Forum Moderators: coopster
Have you had a look at the Learning PHP - Books, Tutorials and Online Resources [webmasterworld.com] thread in our PHP Forum Library [webmasterworld.com]? There are some good REGEX links in there. Try writing it out first and if you get stuck, post what you have so far and we'll try to help you get over the issues.
Given:
{hey.yo.wat} Your regex begins with:
\{hey\.yo\.wat\} Now, how to grab the various references?
\{([A-Z]{0,3}\.)([A-Z]{0,2}\.?)([A-Z]{0,3})?\} Doesn't cut it according to the requirements you posted, because it doesn't give a compound ref1 + ref2.
Can we get sub-references using standard regex syntax, illustrating:
\{(([A-Z]{0,3})\.([A-Z]{0,2})\.?)([A-Z]{0,3})?\} Nope.
However, why not test for the combination in another way? (to paraphrase)
if ( \1 + "." + \2 + "." == "trueCondition") Doing other, similar parsing operations to determine the values of the string's elements.
Here's one of many decent regex references: Regular-Expressions.info [regular-expressions.info]
Most engines (PHP, PERL, EditPad Pro, etc.) use the common syntax, so if you can figure the subreferences out, go nuts. I'd take a look at the logic of your program, first, though, IMHO ... :)
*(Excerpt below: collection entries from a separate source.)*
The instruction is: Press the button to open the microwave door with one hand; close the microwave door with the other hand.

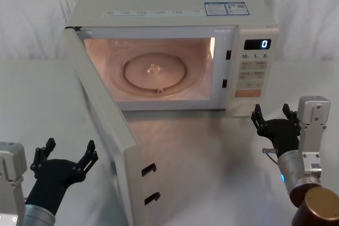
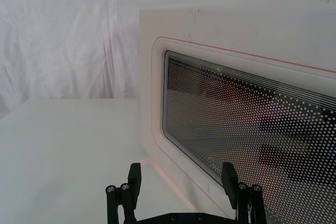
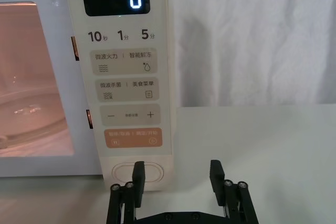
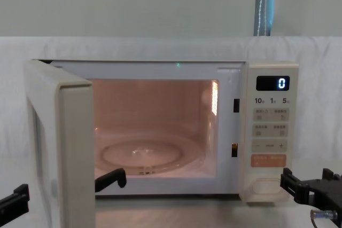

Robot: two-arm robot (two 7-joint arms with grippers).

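White cloth covers the desk [image 1: 32, 93] where the microwave [image 1: 175, 3] stands toward its back edge. Its microwave door [image 1: 106, 125] hangs wide open, so pressing looks done. My right gripper [image 1: 274, 119], open, is before the button [image 3: 137, 172]; my open left gripper [image 1: 64, 158] must close it.

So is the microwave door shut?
No, the door is swung wide open toward the robot's left, and the lit inside of the microwave with its round glass tray shows.
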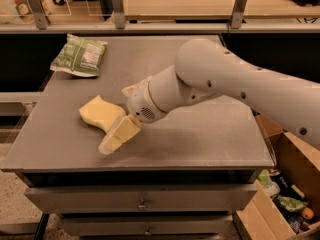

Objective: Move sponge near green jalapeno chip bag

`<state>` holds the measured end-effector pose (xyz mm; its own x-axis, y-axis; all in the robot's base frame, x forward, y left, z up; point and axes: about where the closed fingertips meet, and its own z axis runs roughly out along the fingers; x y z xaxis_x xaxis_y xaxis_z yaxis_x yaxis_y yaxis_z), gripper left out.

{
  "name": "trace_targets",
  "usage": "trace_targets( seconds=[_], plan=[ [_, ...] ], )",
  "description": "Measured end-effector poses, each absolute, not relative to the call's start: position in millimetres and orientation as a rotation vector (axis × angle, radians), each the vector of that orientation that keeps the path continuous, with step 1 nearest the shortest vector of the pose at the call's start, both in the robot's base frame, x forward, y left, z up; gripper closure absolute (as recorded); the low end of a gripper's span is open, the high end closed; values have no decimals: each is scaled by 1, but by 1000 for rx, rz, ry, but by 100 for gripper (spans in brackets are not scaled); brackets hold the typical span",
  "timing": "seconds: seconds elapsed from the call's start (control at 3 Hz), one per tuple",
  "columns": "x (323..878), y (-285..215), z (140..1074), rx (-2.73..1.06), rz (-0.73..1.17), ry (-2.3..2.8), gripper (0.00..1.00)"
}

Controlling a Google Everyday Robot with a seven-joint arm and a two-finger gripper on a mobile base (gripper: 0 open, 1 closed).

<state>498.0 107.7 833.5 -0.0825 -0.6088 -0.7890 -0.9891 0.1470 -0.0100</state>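
The pale yellow sponge [99, 112] lies on the front left of the grey table [210, 129]. The green jalapeno chip bag [80, 55] lies flat at the table's back left corner, well apart from the sponge. My gripper [116, 118] has come in from the right and sits low at the sponge's right end. One pale finger [118, 134] lies against the sponge's near side, and the tip of the other [130, 90] shows on its far side. The jaws stand open around that end. The white arm hides the wrist and the sponge's right edge.
A rail with metal posts [118, 4] runs behind the table. Drawers [142, 201] sit under the tabletop. A cardboard box with snacks [282, 199] stands on the floor at the right.
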Motion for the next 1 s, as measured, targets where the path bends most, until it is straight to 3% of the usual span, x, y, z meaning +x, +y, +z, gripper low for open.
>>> trace_targets(
  seconds=[0.33, 1.0],
  plan=[
    [498, 115, 828, -1533, 746, 1767, 17],
    [499, 122, 821, -1545, 737, 1801, 64]
  ],
)
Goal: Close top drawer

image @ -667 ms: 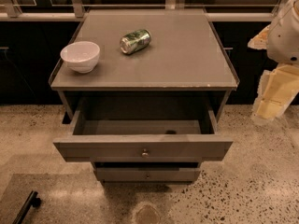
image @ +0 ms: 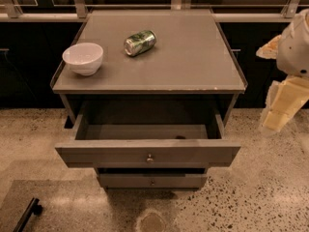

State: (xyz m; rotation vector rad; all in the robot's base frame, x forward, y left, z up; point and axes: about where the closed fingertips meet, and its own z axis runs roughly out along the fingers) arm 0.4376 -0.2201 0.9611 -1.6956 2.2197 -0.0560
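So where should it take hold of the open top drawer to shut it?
At the small round knob centred on the flat front of the top drawer, coming from the front. The face is otherwise plain, and a central hold should push it in straight. The tool hangs at the view's right edge, beside the cabinet.

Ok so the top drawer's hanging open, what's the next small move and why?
Probably bring the gripper across and down to the front of the top drawer. That drawer stands pulled well out, while the gripper hangs off the right side of the cabinet, apart from it, so it must reach the front before pushing.
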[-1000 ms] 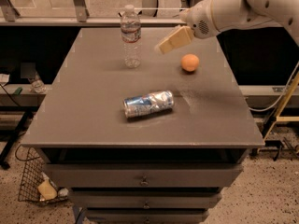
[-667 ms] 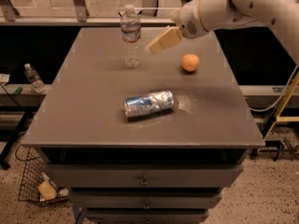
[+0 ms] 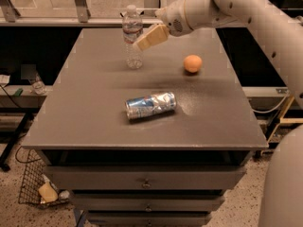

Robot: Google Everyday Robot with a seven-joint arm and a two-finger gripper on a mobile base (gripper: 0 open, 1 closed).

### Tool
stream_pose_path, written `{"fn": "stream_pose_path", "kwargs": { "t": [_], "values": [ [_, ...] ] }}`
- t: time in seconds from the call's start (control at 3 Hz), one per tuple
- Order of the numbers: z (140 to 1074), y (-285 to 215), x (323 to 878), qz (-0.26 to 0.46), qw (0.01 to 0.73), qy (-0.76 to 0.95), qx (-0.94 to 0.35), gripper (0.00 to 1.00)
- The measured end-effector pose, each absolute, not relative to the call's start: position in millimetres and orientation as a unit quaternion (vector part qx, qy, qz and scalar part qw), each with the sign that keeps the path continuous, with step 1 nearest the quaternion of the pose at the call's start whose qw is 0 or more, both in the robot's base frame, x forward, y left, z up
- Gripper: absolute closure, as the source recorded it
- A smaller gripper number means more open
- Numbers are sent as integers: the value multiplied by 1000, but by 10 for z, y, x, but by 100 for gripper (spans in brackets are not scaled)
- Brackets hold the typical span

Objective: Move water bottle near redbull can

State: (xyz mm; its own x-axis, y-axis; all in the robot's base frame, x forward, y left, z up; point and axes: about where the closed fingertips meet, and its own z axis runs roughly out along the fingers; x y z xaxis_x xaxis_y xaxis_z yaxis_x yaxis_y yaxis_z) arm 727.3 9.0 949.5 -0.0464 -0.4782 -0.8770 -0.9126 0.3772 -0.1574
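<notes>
The water bottle (image 3: 132, 36), clear with a white cap and a label band, stands upright at the back left of the grey table (image 3: 85, 103). The redbull can (image 3: 150, 105), blue and silver, lies on its side near the table's middle front. My gripper (image 3: 147, 38) comes in from the right on a white arm; its tan fingers (image 3: 152, 36) point left and reach right up to the bottle's right side at label height.
An orange fruit (image 3: 192, 63) sits at the back right of the table. Drawers are below the tabletop. A wire basket (image 3: 40, 188) sits on the floor at lower left. A small dim bottle (image 3: 38, 85) stands beyond the table's left edge.
My gripper has moved left across the back of the table, from near the orange to right beside the water bottle. Bottle, can and orange have not moved.
</notes>
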Motion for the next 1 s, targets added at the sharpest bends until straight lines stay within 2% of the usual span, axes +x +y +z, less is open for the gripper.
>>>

Can I cheat a bit and use named groups and a couple of extra regex statements?
$pattern =
'/(\{(([^.]*\.)[^.]*\.)([^\}]*)\})¦(\{(?P<2>(?P<3>[^.]*\.))(?P<4>[^\}]*)\})/';
preg_match($pattern, $text, $matches);
In the case of {hey.yo.wat}
print_r($matches) yields
Array
(
[0] => {hey.yo.wat}
[1] => {hey.yo.wat}
[2] => hey.yo.
[3] => hey.
[4] => wat
)
In the case of {hey.yo}
print_r($matches) yields
Array
(
[0] => {hey.yo}
[1] =>
[2] => hey.
[3] => hey.
[4] => yo
[5] => {hey.yo}
[6] => hey.
[7] => hey.
[8] => yo
)
Unfortunately, if you want to actually use this with preg_replace, it won't work because you would end up with conflicts in the indexing and it just chokes. What will work, though, is to split the pattern in two and test with preg_match and then replace with preg_replace
$pattern1 = '/\{(([^.]*\.)[^.]*\.)([^\}]*)\}/';
$pattern2 = '/\{(?P<1>(?P<2>[^.]*\.))(?P<3>[^\}]*)\}/';
if (preg_match($pattern1, $text))
{
$newtext = preg_replace($pattern1, '$3-$2-$1', $text);
}
if (preg_match($pattern2, $text))
{
$newtext = preg_replace($pattern2, '$3-$2-$1', $text);
}
In this case, because we don't have one capture group used up in defining our OR as in ()¦(), we don't have to shift the index and can use numbers 1, 2 and 3.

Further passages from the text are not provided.